Closer to this project, Tim O’Reilly believed in “the little Lint book” when it was just a sample chapter, enabling my early entry into the circle of O’Reilly authors. Years later, Mike Loukides encouraged me to keep trying to find a Java book idea that both he and I could work with. And he stuck by me when I kept falling behind the deadlines. Mike also read the entire manuscript and made many sensible comments, some of which brought flights of fancy down to earth. Jessamyn Read turned many faxed and emailed scratchings of dubious legibility into the quality illustrations you see in this book. And many, many other talented people at O’Reilly & Associates helped put this book into the form in which you now see it.

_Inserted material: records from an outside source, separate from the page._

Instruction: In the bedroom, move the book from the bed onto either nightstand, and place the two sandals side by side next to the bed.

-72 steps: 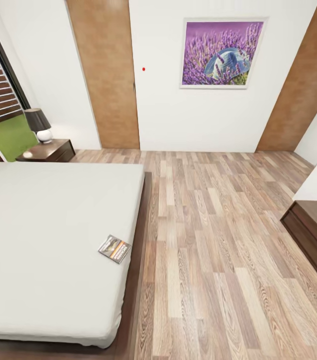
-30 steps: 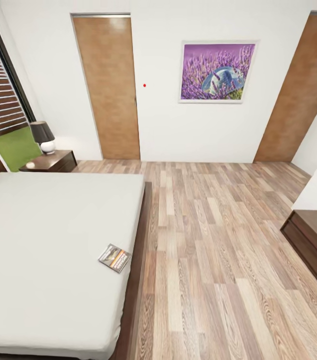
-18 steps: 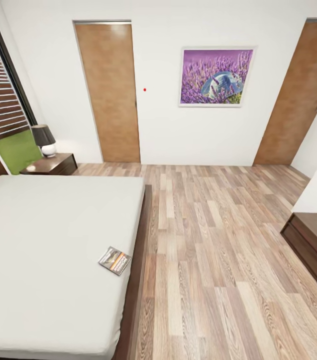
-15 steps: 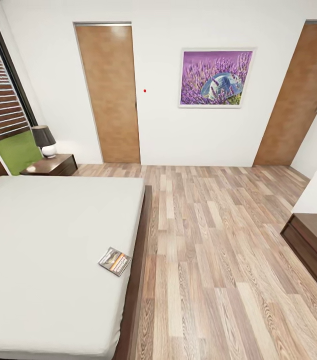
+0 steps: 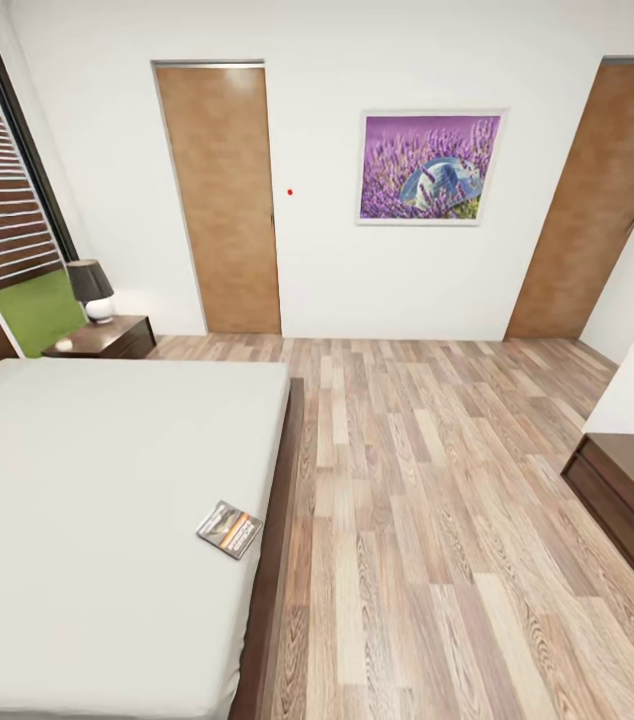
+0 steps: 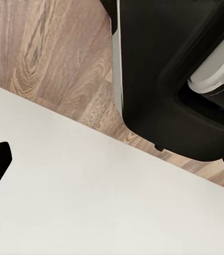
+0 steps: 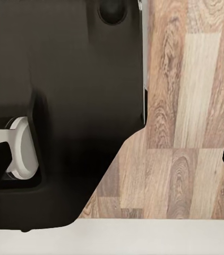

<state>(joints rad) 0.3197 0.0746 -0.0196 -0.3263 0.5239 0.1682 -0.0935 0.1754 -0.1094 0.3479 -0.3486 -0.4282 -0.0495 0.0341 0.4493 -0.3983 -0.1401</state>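
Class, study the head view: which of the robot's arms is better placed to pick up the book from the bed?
Probably the left: the book lies near the bed's right edge, left of the view's centre, so on the left arm's side.

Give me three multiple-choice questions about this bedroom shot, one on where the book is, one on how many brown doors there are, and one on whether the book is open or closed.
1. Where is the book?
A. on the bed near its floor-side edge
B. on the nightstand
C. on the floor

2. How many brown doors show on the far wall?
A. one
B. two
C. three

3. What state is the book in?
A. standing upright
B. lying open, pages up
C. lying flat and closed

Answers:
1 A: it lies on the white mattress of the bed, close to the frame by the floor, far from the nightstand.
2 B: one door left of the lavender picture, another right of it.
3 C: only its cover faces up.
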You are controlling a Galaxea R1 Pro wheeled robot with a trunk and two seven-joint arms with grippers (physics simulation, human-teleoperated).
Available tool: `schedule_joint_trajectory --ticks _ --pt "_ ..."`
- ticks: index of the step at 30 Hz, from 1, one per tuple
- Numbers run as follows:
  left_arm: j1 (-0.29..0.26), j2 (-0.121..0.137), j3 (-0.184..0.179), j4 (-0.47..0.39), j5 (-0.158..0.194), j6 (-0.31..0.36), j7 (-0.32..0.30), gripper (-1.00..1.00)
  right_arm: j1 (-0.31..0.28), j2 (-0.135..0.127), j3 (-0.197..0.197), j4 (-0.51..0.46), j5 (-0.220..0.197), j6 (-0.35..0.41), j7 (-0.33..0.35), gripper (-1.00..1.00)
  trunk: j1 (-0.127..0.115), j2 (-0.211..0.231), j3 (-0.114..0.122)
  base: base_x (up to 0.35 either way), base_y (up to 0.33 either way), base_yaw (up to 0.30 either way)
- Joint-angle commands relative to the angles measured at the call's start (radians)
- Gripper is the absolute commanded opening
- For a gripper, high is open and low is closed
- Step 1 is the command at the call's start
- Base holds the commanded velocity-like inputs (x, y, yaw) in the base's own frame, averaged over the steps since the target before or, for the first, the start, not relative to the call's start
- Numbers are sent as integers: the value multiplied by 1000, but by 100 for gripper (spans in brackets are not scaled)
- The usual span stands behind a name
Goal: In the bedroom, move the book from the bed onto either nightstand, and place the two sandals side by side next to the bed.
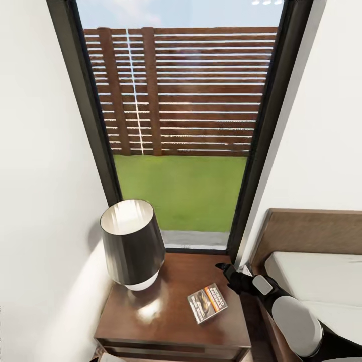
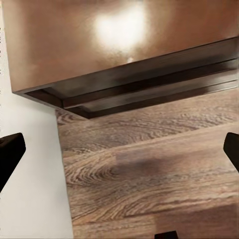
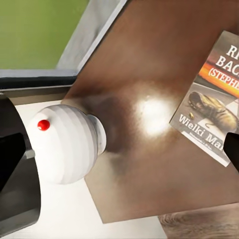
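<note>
The book (image 1: 207,302) lies flat on the dark reddish-brown nightstand (image 1: 166,322), cover up, near the right front of its top. My right gripper (image 1: 226,271) hovers just above the nightstand's right edge, a little beyond the book, open and holding nothing. In the right wrist view the book (image 3: 211,99) sits close to one finger, apart from it. The left gripper (image 2: 119,149) is open low in front of the nightstand (image 2: 99,45), above the wood floor (image 2: 149,179). The bed (image 1: 322,281) stands right of the nightstand. The sandals are out of view.
A lamp (image 1: 131,244) with a dark shade and white base (image 3: 67,144) takes up the left rear of the nightstand. Behind stands a tall dark-framed window (image 1: 186,125). White walls close in on the left and right. The brown headboard (image 1: 311,229) rises behind the mattress.
</note>
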Motion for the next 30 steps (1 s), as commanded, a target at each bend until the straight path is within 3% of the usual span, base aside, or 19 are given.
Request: schedule_joint_trajectory --ticks 1,30 --pt "-1 1 -9 0 9 -3 4 100 0 0 1 -1 -10 6 -1 100 -4 7 2 0 0 0" --pt "-1 1 -9 0 9 -5 4 100 0 0 1 -1 -8 6 -3 100 -115 210 93 0 0 0"
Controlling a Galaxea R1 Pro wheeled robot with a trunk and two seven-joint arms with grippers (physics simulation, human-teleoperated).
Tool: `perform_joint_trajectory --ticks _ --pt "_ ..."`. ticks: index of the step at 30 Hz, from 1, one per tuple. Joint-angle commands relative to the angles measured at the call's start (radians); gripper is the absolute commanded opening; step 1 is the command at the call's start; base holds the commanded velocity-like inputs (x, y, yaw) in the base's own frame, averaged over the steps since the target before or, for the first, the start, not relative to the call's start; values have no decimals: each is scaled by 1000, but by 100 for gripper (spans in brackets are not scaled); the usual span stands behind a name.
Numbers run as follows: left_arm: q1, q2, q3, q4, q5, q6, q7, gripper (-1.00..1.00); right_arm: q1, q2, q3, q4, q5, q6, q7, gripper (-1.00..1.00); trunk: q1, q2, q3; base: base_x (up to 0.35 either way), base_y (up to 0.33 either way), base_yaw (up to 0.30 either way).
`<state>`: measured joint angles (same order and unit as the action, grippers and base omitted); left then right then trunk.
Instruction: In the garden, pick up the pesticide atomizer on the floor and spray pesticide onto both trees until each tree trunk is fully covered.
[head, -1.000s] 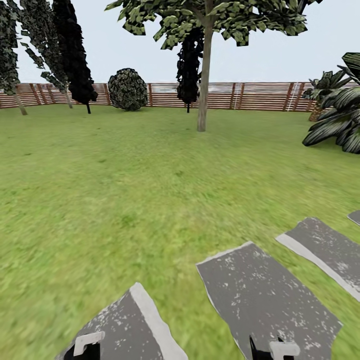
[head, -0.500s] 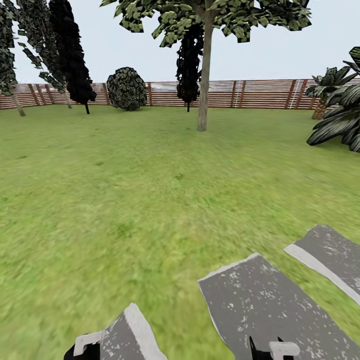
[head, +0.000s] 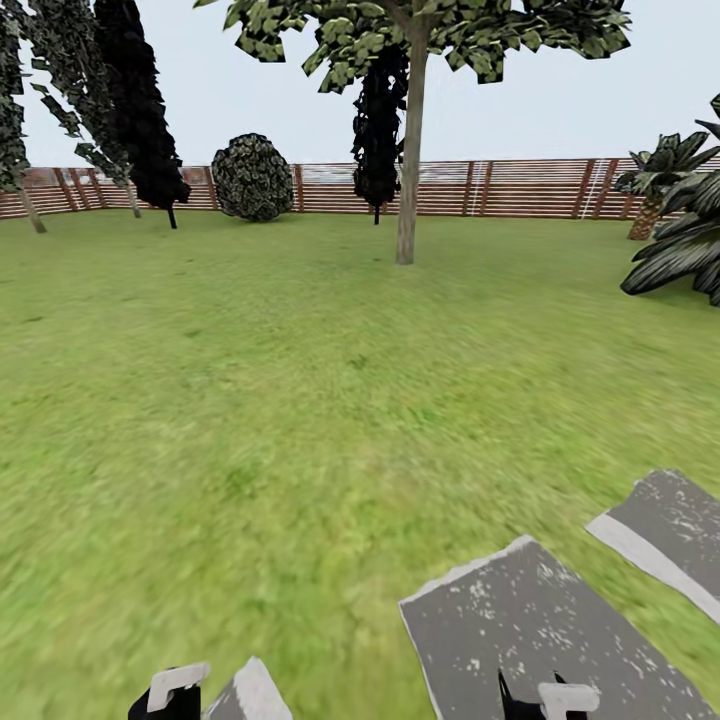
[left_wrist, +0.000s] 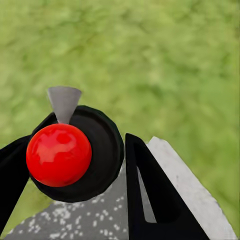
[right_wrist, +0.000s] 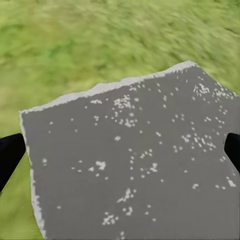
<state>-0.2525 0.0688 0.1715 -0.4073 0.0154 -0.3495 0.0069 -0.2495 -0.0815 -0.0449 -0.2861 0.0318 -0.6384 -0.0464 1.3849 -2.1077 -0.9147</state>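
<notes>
Ahead of the robot, the lawn (head: 250, 400) is spreading out blurry and bright green toward a red-brown slatted fence (head: 520, 188). One tree trunk (head: 406, 180) is standing upright and pale, well away across the grass, with nothing lying between it and the robot. A thin black cypress (head: 378, 120) is standing just behind the trunk, a round mottled bush (head: 252, 177) is sitting by the fence, and broad dark palm leaves (head: 685, 250) are reaching in at the right.

Flat grey stepping stones (head: 540, 640), speckled white with pale edges, are lying under both arms.

The left gripper (left_wrist: 72, 150) is holding the pesticide atomizer (left_wrist: 100, 145), its black fingers (left_wrist: 150, 200) pressing in on either side. The bottle is showing end-on as a round, dark, glossy body, so its long axis is running toward the wrist camera. A smooth red ball (left_wrist: 58, 155) is sitting on it, and a light grey cone (left_wrist: 64, 102) is pointing out past the fingertips over the grass.

The right gripper (right_wrist: 120, 150) is hanging empty over a stone (right_wrist: 130, 165), its fingers spread wide apart.
</notes>
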Motion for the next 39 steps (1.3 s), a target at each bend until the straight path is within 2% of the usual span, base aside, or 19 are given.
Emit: perform_joint_trajectory --ticks 1,39 --pt "-1 -1 0 1 2 -3 1 -100 -1 0 -3 1 4 -3 0 100 0 0 -1 339 0 0" --pt "-1 -1 0 1 0 -3 1 -100 -1 2 -1 2 5 -3 -2 100 0 0 -1 339 0 0"
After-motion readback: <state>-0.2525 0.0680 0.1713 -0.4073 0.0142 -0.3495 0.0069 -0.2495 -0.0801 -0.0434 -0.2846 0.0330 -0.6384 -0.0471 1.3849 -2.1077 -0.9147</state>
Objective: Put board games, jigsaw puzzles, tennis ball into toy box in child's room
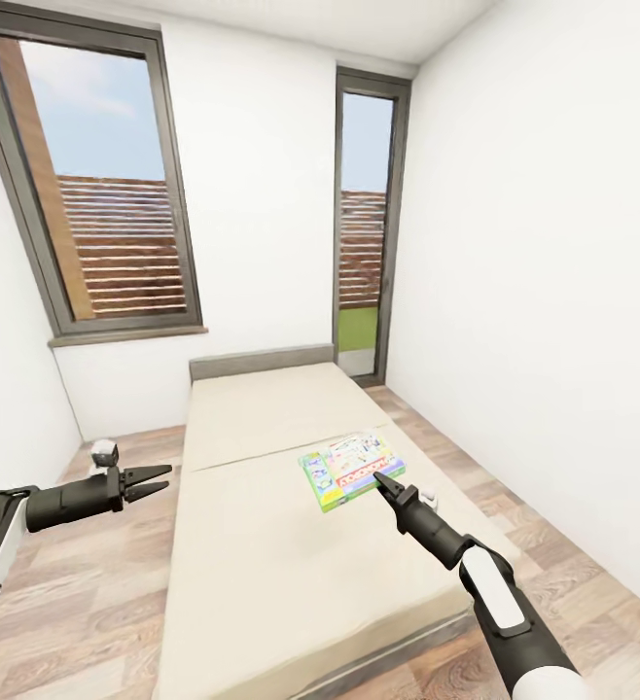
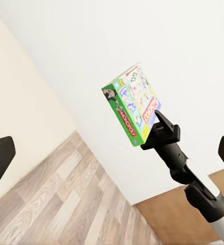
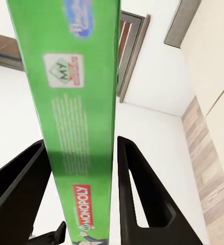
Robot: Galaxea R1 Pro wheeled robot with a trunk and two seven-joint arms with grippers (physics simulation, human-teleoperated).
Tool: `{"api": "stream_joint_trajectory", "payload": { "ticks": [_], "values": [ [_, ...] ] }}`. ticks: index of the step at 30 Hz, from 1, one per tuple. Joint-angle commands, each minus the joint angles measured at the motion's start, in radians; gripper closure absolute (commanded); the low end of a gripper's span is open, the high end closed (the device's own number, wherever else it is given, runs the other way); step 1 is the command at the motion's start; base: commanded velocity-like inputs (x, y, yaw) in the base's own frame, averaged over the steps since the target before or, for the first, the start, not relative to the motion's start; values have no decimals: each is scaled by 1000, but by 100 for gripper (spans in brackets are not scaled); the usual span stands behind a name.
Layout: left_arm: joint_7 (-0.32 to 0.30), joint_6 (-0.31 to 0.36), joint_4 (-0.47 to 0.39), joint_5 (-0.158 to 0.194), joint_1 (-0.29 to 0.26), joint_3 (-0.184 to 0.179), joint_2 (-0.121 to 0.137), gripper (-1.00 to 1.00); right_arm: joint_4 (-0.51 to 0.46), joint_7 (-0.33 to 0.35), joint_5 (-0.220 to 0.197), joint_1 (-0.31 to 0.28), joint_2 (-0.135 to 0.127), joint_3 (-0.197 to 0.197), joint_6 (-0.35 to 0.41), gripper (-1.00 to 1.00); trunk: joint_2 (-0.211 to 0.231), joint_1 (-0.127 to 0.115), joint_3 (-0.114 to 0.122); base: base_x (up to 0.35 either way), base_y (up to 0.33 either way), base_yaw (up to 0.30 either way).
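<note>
Because our right hand [image 1: 390,483] grips the white-green board game [image 1: 351,469] by its edge above the bed [image 1: 262,544], it can be carried off; our left hand [image 1: 155,478] hovers open, empty, beside the bed.

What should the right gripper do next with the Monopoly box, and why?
Probably lift it a little higher before turning away. The right gripper has the board game between its fingers, edge-on in the right wrist view, and the box hangs low over the bed. The left gripper is open and free.
</note>
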Motion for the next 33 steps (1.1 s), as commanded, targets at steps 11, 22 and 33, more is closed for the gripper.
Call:
{"api": "stream_joint_trajectory", "payload": {
  "ticks": [11,22,33],
  "values": [
    [-2,11,0,2,0,0,0,-100,0,1,-6,-1,1,-5,9,100,76,-42,39,0,0,-247],
    [-3,10,0,2,0,0,-6,-100,0,-2,-6,-1,1,-4,9,100,153,-84,80,0,0,-247],
    [-3,10,0,1,0,0,-6,-100,0,-3,-6,-2,2,-4,9,100,230,-126,121,0,0,-247]
  ]
}}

I also must thank my reviewers, first and foremost my dear wife Betty Cerar, who may still think Java is some kind of caffeinated beverage that I drink while programming, but whose passion for clear expression and correct grammar has benefited much of my writing. Jonathan Knudsen, Andy Oram, and David Flanagan commented on the outline when it was little more than a list of chapters and recipes, and yet were able to see the kind of book it could become, and to suggest ways to make it better. Learning Tree instructor Jim Burgess read most of the book with a very critical eye on locution, formulation, and code. Bil Lewis and Mike Slinn () made helpful comments on multiple drafts of the book. Ron Hitchens () and Marc Loy carefully read the entire final draft. Editor Sue Miller helped shepherd the manuscript through the somewhat energetic final phases of production. Sarah Slocombe read the XML chapter in its entirety and made many lucid suggestions, though unfortunately time did not permit me to include all of them. Each of these people made this book better in many ways, particularly by suggesting additional recipes or revising existing ones. Any faults that remain are surely my own.

I’ve used a variety of tools and operating systems in preparing, compiling, and testing the book. The developers of OpenBSD (http://www.openbsd.org), “the proactively secure Unix-like system,” deserve thanks for making a stable and secure Unix clone that is also closer to traditional Unix than other freeware systems. I used the vi editor (vi on OpenBSD and vim on MS-Windows) while inputting the original manuscript in XML, and Adobe FrameMaker to format the documents. Each of these is an excellent tool in its own way. If you’re wondering how I got from XML to Frame, the answer will be given in Chapter 21.

No book on Java would be complete without a quadrium[4] of thanks to James Gosling for inventing the first Unix Emacs, the sc spreadsheet, the NeWS window system, and Java. Thanks also to his employer Sun Microsystems (NASDAQ SUNW) for creating not only the Java language but an incredible array of Java tools and API libraries freely available over the Internet.

Thanks to Tom and Nathan, for the Perl Cookbook. Without them I might never have come up with the format for this book.

Willi Powell of Apple Canada provided MacOS X access.

Thanks to the Tim Horton’s Donuts in Bolton, Ontario for great coffee and for not enforcing the 20-minute table limit on the weird guy with the computer.

To each and every one of you, my sincere thanks.



[4] It’s a good thing he only invented four major technologies, not five, or I’d have to rephrase that to avoid infringing on an Intel trademark.